Jun 27, 2012, 06:15 pm Last Edit: Jun 27, 2012, 06:58 pm by armpit Reason: 1
Hey everyone, I am a 21 year old Computer Scientist (with a career in Software Engineering) that just adopted a kitten to keep me company while my fiancée is finishing up school out-of-town.
(for the people that only want to skim, important points throughout the entire thread will be in bold, and I PROMISE there will be a lot of pictures/videos!)

I have always loved the idea of computer-controlled physical devices, but I have never made anything myself. This project aims to change that.

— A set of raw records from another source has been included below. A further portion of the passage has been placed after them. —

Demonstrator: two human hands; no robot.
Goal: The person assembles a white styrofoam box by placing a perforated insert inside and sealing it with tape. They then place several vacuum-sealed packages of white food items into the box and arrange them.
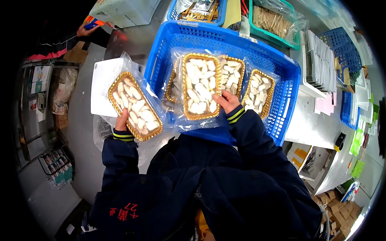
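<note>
My left hand [121, 120] grips a gold-rimmed tray of pale, elongated mushroom-like pieces [135, 105] in a clear plastic bag, tilted left of the blue basket. With its fingers on the lower right edge, my right hand [226, 101] holds a second bagged gold-rimmed tray [201, 86] over the basket's near side. Inside the blue perforated plastic basket [256, 48], more bagged trays lie: one partly covered tray [232, 72] behind my right hand, another tray [258, 93] at the right, and one mostly hidden at the left.
A white flat board or box [102, 87] lies left on the metal table. Behind stand a smaller blue basket [221, 13] of packets and a green basket [271, 37] of stick-like pieces. White packets [321, 60] stand in a row at right. Another person's hand [86, 30] holds something colourful at upper left.
</note>
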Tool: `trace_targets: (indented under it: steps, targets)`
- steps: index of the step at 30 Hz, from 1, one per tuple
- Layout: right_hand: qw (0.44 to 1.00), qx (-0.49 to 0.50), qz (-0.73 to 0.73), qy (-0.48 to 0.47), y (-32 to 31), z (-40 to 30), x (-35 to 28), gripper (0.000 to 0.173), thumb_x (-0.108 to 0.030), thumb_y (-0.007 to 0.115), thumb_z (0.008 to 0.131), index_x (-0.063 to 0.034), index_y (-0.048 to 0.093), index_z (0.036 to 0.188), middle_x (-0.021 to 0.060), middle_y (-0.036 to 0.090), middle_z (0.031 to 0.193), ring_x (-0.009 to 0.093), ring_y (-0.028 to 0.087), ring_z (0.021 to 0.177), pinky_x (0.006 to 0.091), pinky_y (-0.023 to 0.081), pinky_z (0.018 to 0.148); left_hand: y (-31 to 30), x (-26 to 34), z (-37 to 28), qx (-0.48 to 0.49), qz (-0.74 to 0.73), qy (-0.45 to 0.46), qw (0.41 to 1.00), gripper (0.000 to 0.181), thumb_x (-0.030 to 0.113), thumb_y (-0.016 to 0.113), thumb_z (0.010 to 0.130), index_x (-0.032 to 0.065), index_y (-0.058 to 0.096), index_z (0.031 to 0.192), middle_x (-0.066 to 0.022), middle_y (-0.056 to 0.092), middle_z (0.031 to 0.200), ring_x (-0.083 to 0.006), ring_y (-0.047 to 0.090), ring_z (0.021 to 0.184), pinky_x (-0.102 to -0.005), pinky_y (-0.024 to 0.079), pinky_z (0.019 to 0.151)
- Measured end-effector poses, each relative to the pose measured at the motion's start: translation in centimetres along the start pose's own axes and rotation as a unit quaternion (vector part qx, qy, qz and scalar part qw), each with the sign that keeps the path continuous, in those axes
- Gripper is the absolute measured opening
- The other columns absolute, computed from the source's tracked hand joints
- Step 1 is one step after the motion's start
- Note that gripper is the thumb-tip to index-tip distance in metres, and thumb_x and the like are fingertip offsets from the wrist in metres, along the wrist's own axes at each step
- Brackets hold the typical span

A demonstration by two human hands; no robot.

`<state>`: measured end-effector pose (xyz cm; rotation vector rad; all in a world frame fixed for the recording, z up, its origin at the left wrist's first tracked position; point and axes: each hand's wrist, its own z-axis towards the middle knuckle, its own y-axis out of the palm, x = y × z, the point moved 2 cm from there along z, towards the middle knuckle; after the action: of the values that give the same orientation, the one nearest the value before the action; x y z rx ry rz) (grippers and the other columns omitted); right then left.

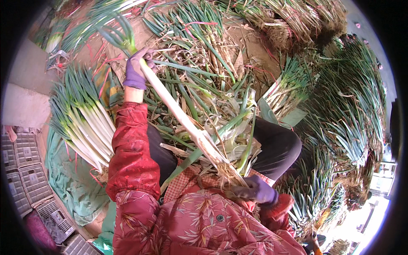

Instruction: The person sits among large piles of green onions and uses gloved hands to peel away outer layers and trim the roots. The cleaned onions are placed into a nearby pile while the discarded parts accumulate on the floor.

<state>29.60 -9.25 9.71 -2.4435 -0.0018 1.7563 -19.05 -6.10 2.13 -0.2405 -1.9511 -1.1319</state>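
Observation:
A long white-shafted Welsh onion [172,105] slants across my lap, its green leaves at the upper left and its root end toward my body. My left hand [137,68], in a purple glove, grips it just below the leaves. At the lower end my right hand [256,188], gloved too, holds the root end with its dry brown outer skin, which partly hides the roots. The upper shaft is bare and white, while loose husk [220,156] clings to the lower part. Peeled skins and torn leaves [236,137] heap over my lap between my knees.
Cleaned onions [92,124] lie side by side at my left on green cloth [73,178]. Plastic crates [32,178] line the far left. Unpeeled bundles [344,105] pile high on the right, with more [293,22] at the back. A tied bunch [204,32] lies ahead among trimmings.

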Motion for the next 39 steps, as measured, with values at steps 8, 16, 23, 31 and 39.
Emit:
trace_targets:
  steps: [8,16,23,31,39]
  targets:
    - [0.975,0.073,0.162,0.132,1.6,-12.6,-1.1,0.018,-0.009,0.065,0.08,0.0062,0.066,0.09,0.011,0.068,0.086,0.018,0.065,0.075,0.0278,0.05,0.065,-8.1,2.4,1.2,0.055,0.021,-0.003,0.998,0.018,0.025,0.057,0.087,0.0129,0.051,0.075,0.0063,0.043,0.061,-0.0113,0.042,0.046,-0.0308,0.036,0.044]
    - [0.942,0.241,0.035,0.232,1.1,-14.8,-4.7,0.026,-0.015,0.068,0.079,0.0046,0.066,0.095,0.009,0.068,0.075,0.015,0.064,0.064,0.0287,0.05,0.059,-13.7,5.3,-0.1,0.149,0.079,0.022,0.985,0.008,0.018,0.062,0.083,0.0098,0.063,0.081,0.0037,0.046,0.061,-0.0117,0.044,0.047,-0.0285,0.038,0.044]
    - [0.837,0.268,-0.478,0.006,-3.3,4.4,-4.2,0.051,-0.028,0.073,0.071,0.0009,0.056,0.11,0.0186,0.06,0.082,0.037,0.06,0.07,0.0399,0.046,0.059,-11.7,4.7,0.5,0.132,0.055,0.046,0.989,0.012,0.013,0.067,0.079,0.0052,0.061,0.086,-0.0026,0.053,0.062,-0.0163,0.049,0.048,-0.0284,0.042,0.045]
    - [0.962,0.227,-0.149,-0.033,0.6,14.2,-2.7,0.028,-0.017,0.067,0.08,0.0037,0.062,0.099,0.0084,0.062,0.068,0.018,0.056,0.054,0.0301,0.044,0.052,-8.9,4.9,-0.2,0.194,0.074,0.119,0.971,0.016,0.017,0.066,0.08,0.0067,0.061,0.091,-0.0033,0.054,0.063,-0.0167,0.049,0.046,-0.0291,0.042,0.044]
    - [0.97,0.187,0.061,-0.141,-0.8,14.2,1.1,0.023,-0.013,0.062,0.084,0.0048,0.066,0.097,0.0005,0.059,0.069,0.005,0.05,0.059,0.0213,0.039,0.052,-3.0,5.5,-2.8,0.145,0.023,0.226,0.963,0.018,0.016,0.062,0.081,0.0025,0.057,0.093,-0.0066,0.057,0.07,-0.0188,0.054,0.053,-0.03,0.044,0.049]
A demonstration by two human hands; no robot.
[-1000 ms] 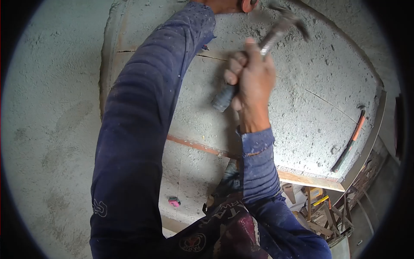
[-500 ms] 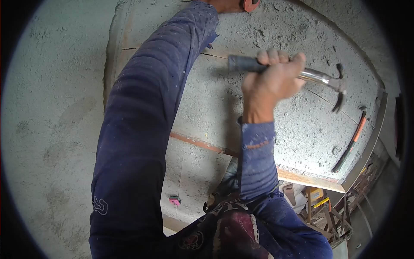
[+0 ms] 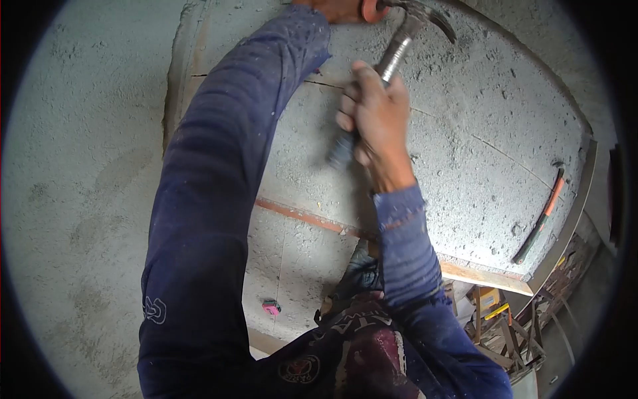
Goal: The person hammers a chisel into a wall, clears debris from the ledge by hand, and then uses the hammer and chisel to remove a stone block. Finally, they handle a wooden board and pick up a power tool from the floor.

The idea behind this project has been in my head for YEARS, but until finishing up college, I never had the time/resources to really turn it into a reality.
In my apartment, my livingroom is 12' by 16', with a 12' foot ceiling. The center of the ceiling is perfect vantage point for me to put a laser turret that will autonomously move around to keep the laser dot away from (but still near) my cat.


Equipment list:
1x Arduino Uno R3
2x 28BYJ-48 motors
2x ULN2003 motor controllers
1x ATLASNOVA 650nm <50mw red laser pen (class iiia, safe for the kitty!)
1x Playstation Eye (75 degree FOV, 60fps @ 640x480, 120fps @ 320x240)
1x Home-built computer

Things I will have to construct:
2-axis mount to hold the laser pointer
Algorithms to determine where to position the laser based on the cat's movement


Project Outline
Assuming the laser is projected from a point 18" down from the ceiling (mounted to the bottom center of the ceiling fan), it will need to have a range of motion of 92.8 degrees to be able to position the laser on any point on the entire floor.
<<graphic to be inserted when I get home from work>>

My targeting system will be radial, where the position of the dot is determined as a radius length from the center of the room and an angle difference from 0.
<<graphic to be inserted when I get home from work>>

The Playstation Eye will be mounted pointing straight down as close as I can to the turret without it blocking movement and without the turret interfering with the video feed. Conveniently, the 16' x 12' of the room perfectly matches to the 4:3 aspect ratio of the webcam, AND the 75 degree FOV from a position of 18" down from the ceiling theoretically gives the camera a viewing area of 16.1' x 12.075', AKA the exact size of the room - what are the chances!? (the difference in this 75 degree angle and the 92.8 degree angle of the turret is because the turret's angle is diagonal while the camera's angle is horizontal)
Using OpenCV running on a powerful computer across the room, I will be able to do very fast and accurate motion tracking on my cat as it walks across the room, calculate the radius and angle from the center, and relay those numbers from C++/Python back to the arduino which will then adjust the stepper motor locations to match. The arduino will be left with the task of finding the quickest path to the new location from its current location, the C++/Python will not keep track of any previous points.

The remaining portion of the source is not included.